### Work instruction
Report the count of lines below that include "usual", without any other text.

### Provided records
★ ★ ★ ★ ★
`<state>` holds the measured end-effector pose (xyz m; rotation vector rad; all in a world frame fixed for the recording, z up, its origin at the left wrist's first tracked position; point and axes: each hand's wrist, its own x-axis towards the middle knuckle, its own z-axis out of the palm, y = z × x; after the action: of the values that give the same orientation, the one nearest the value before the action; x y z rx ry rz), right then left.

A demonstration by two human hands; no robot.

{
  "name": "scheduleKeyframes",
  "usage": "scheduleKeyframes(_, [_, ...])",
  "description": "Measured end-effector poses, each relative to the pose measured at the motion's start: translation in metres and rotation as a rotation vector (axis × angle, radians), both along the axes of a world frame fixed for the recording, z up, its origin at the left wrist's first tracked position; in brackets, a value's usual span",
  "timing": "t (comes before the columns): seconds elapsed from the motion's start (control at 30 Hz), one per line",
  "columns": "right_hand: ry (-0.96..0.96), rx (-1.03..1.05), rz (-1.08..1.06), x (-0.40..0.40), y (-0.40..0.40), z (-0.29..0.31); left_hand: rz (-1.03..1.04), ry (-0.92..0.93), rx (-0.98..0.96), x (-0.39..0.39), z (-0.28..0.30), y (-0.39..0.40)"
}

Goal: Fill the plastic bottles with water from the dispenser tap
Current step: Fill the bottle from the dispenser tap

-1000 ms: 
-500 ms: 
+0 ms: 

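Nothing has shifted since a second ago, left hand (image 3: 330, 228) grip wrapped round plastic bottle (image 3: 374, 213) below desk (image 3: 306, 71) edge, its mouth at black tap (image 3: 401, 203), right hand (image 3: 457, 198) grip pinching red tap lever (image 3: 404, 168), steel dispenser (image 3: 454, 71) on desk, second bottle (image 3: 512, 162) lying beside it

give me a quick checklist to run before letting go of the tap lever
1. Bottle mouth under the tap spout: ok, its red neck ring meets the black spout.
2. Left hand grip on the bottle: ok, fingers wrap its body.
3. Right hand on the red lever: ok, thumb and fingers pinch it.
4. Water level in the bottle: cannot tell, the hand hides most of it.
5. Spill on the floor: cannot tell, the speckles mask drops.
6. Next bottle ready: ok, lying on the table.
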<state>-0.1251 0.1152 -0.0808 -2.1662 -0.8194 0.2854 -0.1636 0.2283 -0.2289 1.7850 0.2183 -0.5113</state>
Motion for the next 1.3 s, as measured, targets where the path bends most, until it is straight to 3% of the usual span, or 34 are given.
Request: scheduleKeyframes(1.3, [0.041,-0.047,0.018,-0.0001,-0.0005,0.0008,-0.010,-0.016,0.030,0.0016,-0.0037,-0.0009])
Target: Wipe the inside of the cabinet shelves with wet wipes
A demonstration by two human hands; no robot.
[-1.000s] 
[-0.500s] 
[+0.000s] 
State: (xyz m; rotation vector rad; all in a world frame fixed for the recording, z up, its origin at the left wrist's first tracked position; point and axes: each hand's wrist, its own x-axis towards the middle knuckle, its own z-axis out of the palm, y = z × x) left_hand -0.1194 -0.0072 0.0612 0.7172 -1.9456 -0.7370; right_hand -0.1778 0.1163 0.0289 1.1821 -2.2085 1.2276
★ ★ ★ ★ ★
### Exercise solution
2